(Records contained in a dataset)
—————

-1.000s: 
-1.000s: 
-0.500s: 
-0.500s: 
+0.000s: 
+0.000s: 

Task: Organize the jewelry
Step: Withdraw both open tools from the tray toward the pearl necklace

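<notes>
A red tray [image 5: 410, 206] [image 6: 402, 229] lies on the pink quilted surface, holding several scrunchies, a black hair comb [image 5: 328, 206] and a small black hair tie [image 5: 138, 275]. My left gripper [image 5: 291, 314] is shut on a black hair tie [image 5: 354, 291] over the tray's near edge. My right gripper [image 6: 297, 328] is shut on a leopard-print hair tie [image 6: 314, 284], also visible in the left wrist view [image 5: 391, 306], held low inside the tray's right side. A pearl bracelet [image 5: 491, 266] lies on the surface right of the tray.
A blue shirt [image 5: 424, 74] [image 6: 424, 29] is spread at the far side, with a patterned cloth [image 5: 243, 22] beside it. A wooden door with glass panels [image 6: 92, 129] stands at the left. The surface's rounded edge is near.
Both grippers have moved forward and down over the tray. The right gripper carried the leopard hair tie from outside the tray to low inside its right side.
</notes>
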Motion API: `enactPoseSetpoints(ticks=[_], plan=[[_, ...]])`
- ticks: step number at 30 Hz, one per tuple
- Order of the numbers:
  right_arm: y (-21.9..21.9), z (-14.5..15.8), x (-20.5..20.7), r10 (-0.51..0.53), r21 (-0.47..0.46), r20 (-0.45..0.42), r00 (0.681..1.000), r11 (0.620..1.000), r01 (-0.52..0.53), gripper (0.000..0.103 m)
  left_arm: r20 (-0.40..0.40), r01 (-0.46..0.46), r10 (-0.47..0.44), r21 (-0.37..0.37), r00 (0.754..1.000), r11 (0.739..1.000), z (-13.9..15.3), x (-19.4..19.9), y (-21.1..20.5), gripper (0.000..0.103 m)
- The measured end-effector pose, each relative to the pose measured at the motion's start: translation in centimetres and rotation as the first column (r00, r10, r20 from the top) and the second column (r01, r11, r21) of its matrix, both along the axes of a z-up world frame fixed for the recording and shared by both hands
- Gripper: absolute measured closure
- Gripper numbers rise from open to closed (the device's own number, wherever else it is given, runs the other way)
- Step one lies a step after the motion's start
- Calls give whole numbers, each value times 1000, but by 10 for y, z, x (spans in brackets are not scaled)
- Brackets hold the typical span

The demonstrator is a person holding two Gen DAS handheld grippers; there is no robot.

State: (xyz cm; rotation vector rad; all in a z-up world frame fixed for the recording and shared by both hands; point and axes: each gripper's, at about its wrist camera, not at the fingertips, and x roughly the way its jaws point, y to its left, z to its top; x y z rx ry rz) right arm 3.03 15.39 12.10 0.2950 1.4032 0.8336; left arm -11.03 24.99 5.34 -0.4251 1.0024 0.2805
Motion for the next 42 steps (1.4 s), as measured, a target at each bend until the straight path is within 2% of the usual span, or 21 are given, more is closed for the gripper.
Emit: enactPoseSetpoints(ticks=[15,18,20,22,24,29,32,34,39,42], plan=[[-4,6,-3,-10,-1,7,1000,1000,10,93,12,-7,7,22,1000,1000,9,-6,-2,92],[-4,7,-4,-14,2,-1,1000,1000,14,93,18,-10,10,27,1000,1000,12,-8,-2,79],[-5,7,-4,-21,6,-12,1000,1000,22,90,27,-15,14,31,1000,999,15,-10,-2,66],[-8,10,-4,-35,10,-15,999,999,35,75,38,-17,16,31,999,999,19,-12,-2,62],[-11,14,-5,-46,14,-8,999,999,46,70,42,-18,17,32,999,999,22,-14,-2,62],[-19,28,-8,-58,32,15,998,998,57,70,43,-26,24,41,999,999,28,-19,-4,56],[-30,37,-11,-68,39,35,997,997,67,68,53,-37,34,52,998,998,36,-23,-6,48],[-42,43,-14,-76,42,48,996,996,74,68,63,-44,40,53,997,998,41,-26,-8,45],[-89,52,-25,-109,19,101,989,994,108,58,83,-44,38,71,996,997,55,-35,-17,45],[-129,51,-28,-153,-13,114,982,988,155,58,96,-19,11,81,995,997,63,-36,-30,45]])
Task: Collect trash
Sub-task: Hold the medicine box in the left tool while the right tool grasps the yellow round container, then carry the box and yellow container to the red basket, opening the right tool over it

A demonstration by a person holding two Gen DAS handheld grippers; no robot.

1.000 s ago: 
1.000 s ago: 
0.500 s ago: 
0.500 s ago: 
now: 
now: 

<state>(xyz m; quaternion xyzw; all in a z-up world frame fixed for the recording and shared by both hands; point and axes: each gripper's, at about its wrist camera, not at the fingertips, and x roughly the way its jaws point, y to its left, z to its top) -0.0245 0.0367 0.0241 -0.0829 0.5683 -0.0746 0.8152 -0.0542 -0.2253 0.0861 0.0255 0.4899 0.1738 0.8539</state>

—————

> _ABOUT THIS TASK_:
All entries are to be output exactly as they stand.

> _REPLY_:
-1.000s: 
-1.000s: 
-0.500s: 
-0.500s: 
+0.000s: 
+0.000s: 

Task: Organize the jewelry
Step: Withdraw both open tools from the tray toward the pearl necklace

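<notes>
A red tray [image 5: 410, 206] [image 6: 402, 229] lies on the pink quilted surface, holding several scrunchies, a black hair comb [image 5: 328, 206] and a small black hair tie [image 5: 138, 275]. My left gripper [image 5: 291, 314] is shut on a black hair tie [image 5: 354, 291] over the tray's near edge. My right gripper [image 6: 297, 328] is shut on a leopard-print hair tie [image 6: 314, 284], also visible in the left wrist view [image 5: 391, 306], held low inside the tray's right side. A pearl bracelet [image 5: 491, 266] lies on the surface right of the tray.
A blue shirt [image 5: 424, 74] [image 6: 424, 29] is spread at the far side, with a patterned cloth [image 5: 243, 22] beside it. A wooden door with glass panels [image 6: 92, 129] stands at the left. The surface's rounded edge is near.
Both grippers have moved forward and down over the tray. The right gripper carried the leopard hair tie from outside the tray to low inside its right side.
</notes>
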Motion API: `enactPoseSetpoints(ticks=[_], plan=[[_, ...]])`
- ticks: step number at 30 Hz, one per tuple
- Order of the numbers:
  right_arm: y (-21.9..21.9), z (-14.5..15.8), x (-20.5..20.7), r10 (-0.51..0.53), r21 (-0.47..0.46), r20 (-0.45..0.42), r00 (0.681..1.000), r11 (0.620..1.000), r01 (-0.52..0.53), gripper (0.000..0.103 m)
  left_arm: r20 (-0.40..0.40), r01 (-0.46..0.46), r10 (-0.47..0.44), r21 (-0.37..0.37), r00 (0.754..1.000), r11 (0.739..1.000), z (-13.9..15.3), x (-19.4..19.9), y (-21.1..20.5), gripper (0.000..0.103 m)
- The measured end-effector pose, each relative to the pose measured at the motion's start: translation in centimetres and rotation as the first column (r00, r10, r20 from the top) and the second column (r01, r11, r21) of its matrix, both along the axes of a z-up world frame fixed for the recording and shared by both hands
- Gripper: absolute measured closure
- Gripper numbers rise from open to closed (the device's own number, wherever else it is given, runs the other way)
- Step one lies a step after the motion's start
- Calls give whole numbers, each value times 1000, but by 10 for y, z, x (spans in brackets are not scaled)
- Brackets hold the typical span

The demonstrator is a person holding two Gen DAS handheld grippers; there is no robot.

State: (xyz cm; rotation vector rad; all in a z-up world frame fixed for the recording and shared by both hands; point and axes: each gripper's, at about its wrist camera, not at the fingertips, and x roughly the way its jaws point, y to its left, z to its top; x y z rx ry rz) right arm 3.03 15.39 12.10 0.2950 1.4032 0.8336; left arm -11.03 24.99 5.34 -0.4251 1.0024 0.2805
Motion for the next 42 steps (1.4 s), as measured, a target at each bend until the straight path is within 2% of the usual span, or 21 are given, more is closed for the gripper.
Emit: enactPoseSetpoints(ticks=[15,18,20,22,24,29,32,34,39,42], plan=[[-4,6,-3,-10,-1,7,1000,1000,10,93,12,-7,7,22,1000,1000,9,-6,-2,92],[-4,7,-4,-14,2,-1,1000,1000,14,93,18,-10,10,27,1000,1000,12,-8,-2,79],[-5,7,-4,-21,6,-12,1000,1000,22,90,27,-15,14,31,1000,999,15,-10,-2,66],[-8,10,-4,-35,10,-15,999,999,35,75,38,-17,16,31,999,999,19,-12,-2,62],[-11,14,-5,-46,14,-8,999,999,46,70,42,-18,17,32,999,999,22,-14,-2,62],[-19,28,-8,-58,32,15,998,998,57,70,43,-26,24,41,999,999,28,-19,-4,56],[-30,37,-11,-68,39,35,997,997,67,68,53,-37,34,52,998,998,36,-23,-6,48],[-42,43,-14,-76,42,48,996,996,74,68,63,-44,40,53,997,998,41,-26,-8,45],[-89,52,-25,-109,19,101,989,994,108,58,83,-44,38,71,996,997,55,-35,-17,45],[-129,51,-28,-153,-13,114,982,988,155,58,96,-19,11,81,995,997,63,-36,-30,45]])
Task: Collect trash
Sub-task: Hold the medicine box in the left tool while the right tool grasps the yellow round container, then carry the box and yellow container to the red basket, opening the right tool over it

A demonstration by a person holding two Gen DAS handheld grippers; no robot.

1.000 s ago: 
1.000 s ago: 
0.500 s ago: 
0.500 s ago: 
now: 
now: 

<state>(xyz m; quaternion xyzw; all in a z-up world frame fixed for the recording and shared by both hands; point and axes: each gripper's, at about its wrist camera, not at the fingertips, and x roughly the way its jaws point, y to its left, z to its top) -0.0245 0.0367 0.0241 -0.0829 0.5683 -0.0746 0.8152 -0.0542 -0.2253 0.0861 0.0255 0.4899 0.1738 0.8539</state>

No more output remains.